NOTE: This flow can be used if you want to delegate the identity to other identity providers (such as GitHub, Facebook ...) but you want to manage which users that can log in.
With this configuration, {project_name} is unable to determine which internal account corresponds to the external identity. The *Verify Existing Account By Re-authentication* authenticator asks the provider for the username and password.
When an another account needs to be linked to the same {project_name} account within the same identity provider, you can configure the following authenticator.
Confirm Override Existing Link::
This authenticator will detect the existing broker link for the user and display a confirmation page to confirm overriding the existing broker link. Set the authenticator requirement to REQUIRED.
A typical use of this authenticator is a scenario such as the following:
* For example, consider a {project_name} user `john` with the email `john@gmail.com`. That user is linked to the identity provider `google` with the `google` username `john@gmail.com` .

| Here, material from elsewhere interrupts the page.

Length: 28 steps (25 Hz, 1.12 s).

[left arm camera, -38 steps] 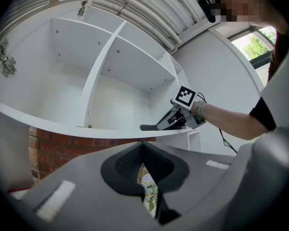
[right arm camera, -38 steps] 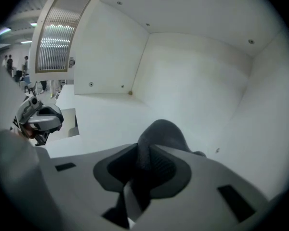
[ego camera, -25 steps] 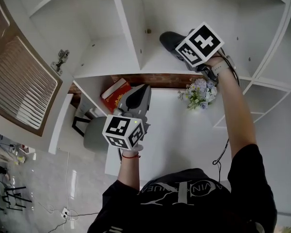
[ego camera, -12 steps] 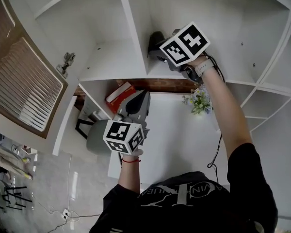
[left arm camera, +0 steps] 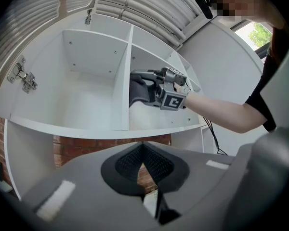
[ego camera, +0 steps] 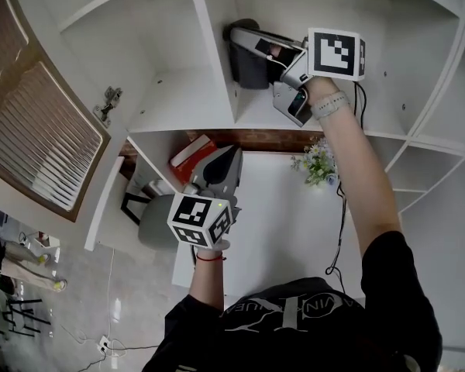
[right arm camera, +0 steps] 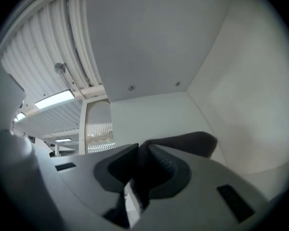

* Then for instance {project_name} user `john` updates his email in {project_name} to `john-new@gmail.com`
* Then during login to {project_name}, the user authenticated to the identity provider `google` with a new username such as `john-new@gmail.com`, which is not linked to any {project_name} account yet (as {project_name} account `john` is still linked with the `google` user `john@gmail.com`) and hence the first-broker-login flow is triggered.
* During first-broker-login, the {project_name} user `john` is authenticated somehow (either by default first-broker-login re-authentication or for instance by authenticator like `Detect existing broker user`)
* Now with this authenticator in the authentication flow, it is possible to override the IDP link to the `google` identity provider of {project_name} user `john` with the new `google` link to `google` user `john-new@gmail.com` after user `john` confirms this.
When creating authentication flows with this authenticator, make sure to add this authenticator once other authenticators that are already established the {project_name} user by other means (either by re-authentication or after `Detect existing broker user` as mentioned above.